Após a Revolução Bolchevique de 1917, o Exército Vermelho dos bolcheviques enfrenta o Exército Branco, uma coligação heterogénea de monárquicos, liberais conservadores, nacionalistas e forças estrangeiras. O branco, aqui, é o reaproveitamento direto da simbologia da Rússia imperial e da tradição restauracionista europeia.

Na Finlândia, em 1918, a guerra civil opõe Guardas Vermelhos a Guardas Brancos, estes últimos apoiados pela burguesia nacionalista e pelos proprietários rurais. Na Hungria, após a República Soviética de Béla Kun, a contra-revolução de Horthy é baptizada de Terror Branco.

Sectores monárquicos espanhóis utilizam o branco nas suas bandeiras; a direita católica polaca cultiva a ideia de uma “Polónia branca”, oposta à herança comunista russa. Em Portugal, a “subversiva” palavra “vermelho”, durante o fascismo do Estado Novo, é sistematicamente substituída por “encarnado” pelos zelosos serviços de censura prévia aos jornais.

Com o fim da Segunda Guerra Mundial e o advento da Guerra Fria, o branco passa a simbolizar a tradição cristã, a identidade cultural e a moralidade conservadora, surgindo em manifestações católicas, anti-comunistas ou anti-secularistas.

No século XXI, o branco reaparece na Estónia, Letónia e Lituânia, associado à identidade pré-soviética. Na Bielorrússia, a bandeira branca com faixa vermelha torna-se símbolo da oposição democrática. Na Ucrânia, o uso de cruzes brancas em batalhões nacionalistas expressa uma afirmação anti-russa. Mas, contraditoriamente, a própria Rússia de Putin recuperou vários símbolos “brancos” da era czarista.

No Ocidente, o branco é hoje mobilizado sobretudo por movimentos católicos tradicionalistas ou por sectores da direita identitária que o associam à moralidade religiosa, à defesa da civilização cristã e também contra a esquerda, os imigrantes e o “wokismo”. Em Portugal, Espanha, França ou Itália, o branco aparece em marchas religiosas, comícios anti-marxistas e manifestações “pró-vida”.

Ao longo de mais de dois séculos, o vermelho irrompeu sempre como força transformadora e o branco ressurgiu sistematicamente como a sua negação simbólica.

Quem decidiu colocar rosas brancas em vez de cravos vermelhos frente ao púlpito do Parlamento português, na cerimónia de celebração dos 50 anos do 25 de Novembro, desmascarou a natureza reacionária do evento.

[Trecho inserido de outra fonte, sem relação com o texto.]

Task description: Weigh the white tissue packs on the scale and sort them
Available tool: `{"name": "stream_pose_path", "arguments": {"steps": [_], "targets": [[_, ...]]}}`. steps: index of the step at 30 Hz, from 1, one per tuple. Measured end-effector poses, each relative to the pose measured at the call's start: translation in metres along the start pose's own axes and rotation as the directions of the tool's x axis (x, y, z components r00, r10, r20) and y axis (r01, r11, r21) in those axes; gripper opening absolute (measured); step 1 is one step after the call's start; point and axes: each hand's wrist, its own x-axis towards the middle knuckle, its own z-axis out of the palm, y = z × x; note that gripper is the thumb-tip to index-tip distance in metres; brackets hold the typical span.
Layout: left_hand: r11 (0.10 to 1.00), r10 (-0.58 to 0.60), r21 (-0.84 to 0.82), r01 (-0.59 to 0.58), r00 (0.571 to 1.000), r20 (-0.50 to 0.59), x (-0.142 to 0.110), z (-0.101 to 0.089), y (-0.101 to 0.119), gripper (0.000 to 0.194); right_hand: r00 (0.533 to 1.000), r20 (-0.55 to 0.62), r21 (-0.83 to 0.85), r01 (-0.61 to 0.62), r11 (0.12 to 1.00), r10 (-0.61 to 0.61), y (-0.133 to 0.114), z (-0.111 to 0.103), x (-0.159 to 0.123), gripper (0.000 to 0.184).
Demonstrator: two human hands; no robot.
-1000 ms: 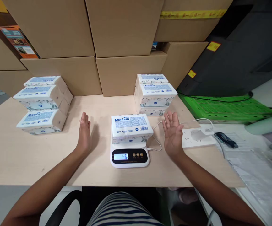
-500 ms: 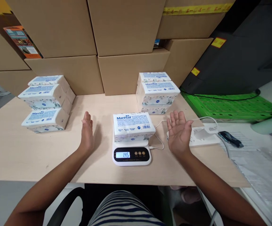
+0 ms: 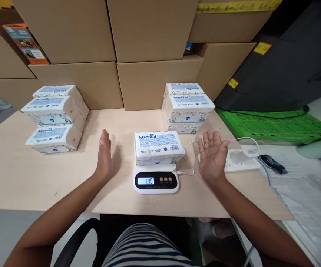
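A white pack of Manhua tissues (image 3: 158, 147) lies on a small white digital scale (image 3: 156, 181) whose display reads 145. My left hand (image 3: 105, 155) is flat and edge-on, held a little left of the pack, fingers together and empty. On the other side my right hand (image 3: 212, 155) hovers with its palm turned toward the pack, fingers spread, holding nothing. Neither hand touches the pack or the scale.
Stacks of the same tissue packs stand at the left (image 3: 54, 116) and behind the scale (image 3: 187, 106). Cardboard boxes (image 3: 155, 79) wall off the back of the wooden table (image 3: 24, 178). A white power strip (image 3: 240, 161) with cable lies at right, beside a green crate (image 3: 271, 126).
Both hands have stayed beside the pack, the right palm turning slightly more upward. The scale reading went from 146 to 145. The camera view shifted a little.
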Motion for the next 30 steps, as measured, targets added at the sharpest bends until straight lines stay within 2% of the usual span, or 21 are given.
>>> {"name": "stream_pose_path", "arguments": {"steps": [18, 20, 23, 26, 27, 28, 29, 30], "targets": [[0.999, 0.039, 0.006, -0.039, 0.999, 0.009, -0.005, 0.004, -0.002, 0.095, 1.000, -0.012, 0.010, -0.004, 1.000, 0.004, 0.001, 0.001, -0.002, 0.100], [1.000, 0.008, -0.015, -0.007, 1.000, 0.008, -0.002, 0.002, 0.000, 0.098, 0.998, -0.057, 0.035, 0.011, 0.999, -0.009, 0.002, 0.002, -0.001, 0.100], [0.996, -0.079, -0.044, 0.078, 0.997, -0.019, 0.006, -0.004, 0.004, 0.098, 0.981, -0.191, 0.061, 0.039, 0.997, -0.026, 0.001, 0.006, -0.001, 0.100], [0.998, -0.067, 0.000, 0.068, 0.993, -0.100, 0.008, -0.006, 0.011, 0.092, 0.945, -0.320, 0.152, -0.023, 0.988, 0.072, -0.009, 0.019, -0.008, 0.099], [0.998, -0.046, 0.024, 0.049, 0.993, -0.109, 0.004, -0.003, 0.015, 0.092, 0.940, -0.318, 0.194, -0.061, 0.979, 0.121, -0.014, 0.025, -0.013, 0.099], [0.998, -0.031, 0.045, 0.035, 0.997, -0.073, -0.002, 0.003, 0.019, 0.092, 0.949, -0.271, 0.230, -0.099, 0.968, 0.161, -0.022, 0.031, -0.021, 0.098], [0.998, -0.022, 0.061, 0.021, 1.000, 0.004, -0.011, 0.010, 0.023, 0.093, 0.970, -0.167, 0.247, -0.132, 0.960, 0.177, -0.030, 0.037, -0.029, 0.097], [0.998, -0.003, 0.070, -0.004, 0.995, 0.104, -0.022, 0.019, 0.029, 0.093, 0.988, -0.012, 0.245, -0.149, 0.958, 0.157, -0.039, 0.043, -0.039, 0.096]]}}
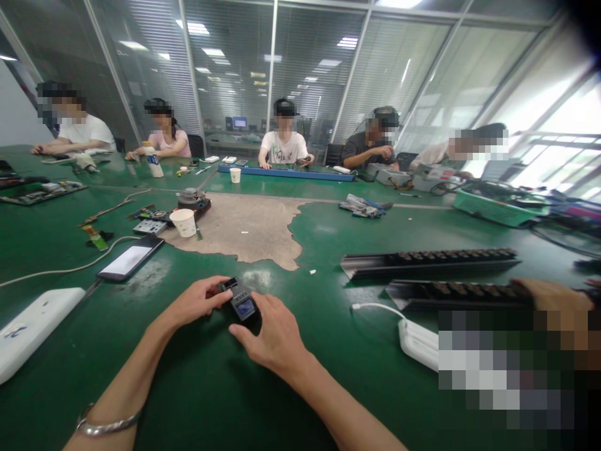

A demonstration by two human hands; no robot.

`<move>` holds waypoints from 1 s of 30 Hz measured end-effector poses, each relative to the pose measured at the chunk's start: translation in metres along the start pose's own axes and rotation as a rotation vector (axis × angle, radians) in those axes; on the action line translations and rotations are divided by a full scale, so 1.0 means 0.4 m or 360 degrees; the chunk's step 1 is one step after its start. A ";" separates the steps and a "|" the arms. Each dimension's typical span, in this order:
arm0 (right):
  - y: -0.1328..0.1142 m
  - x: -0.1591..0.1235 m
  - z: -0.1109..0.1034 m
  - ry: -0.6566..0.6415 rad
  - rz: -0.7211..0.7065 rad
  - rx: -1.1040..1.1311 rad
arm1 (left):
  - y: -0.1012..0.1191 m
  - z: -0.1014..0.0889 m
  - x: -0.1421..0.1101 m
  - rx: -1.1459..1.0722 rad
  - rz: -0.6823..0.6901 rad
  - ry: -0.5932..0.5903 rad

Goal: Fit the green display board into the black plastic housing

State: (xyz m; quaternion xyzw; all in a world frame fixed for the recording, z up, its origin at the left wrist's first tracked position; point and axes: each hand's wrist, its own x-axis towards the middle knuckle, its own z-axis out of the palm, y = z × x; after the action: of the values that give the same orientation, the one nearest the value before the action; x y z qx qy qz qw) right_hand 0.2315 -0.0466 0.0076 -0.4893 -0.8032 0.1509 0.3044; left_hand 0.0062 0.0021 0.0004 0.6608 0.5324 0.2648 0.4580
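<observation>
A small black device (243, 303) with a little lit screen and buttons is between my two hands, just above the green table. My left hand (204, 300) pinches its far left end, the thumb on top. My right hand (275, 329) curves round the near right end, with fingers along the side and the thumb close to the lower edge. Whether that thumb presses on the device is hard to see. Beyond my left hand lies a phone (131, 258) with a bright screen, joined by a cable to a white power bank (40, 332).
Ahead lies a brown sheet (248, 228) with a paper cup (183, 223) and electronic parts. Black rails (432, 262) and a white charger (417, 344) are right, near another person's hand (547, 297). Several people sit across the table. A green basket (498, 208) holds cables.
</observation>
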 end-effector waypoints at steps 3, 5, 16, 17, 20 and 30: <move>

A simbologia era historicamente de natureza antirrevolucionária e, por isso, anti-25 de Abril, era a declaração gráfica da recusa das suas transformações.

André Ventura, o extremista de direita, descodificou a mensagem e explicou a dicotomia ao chegar ao púlpito: “hoje não é dia de cravos vermelhos, hoje é dia de rosas brancas”.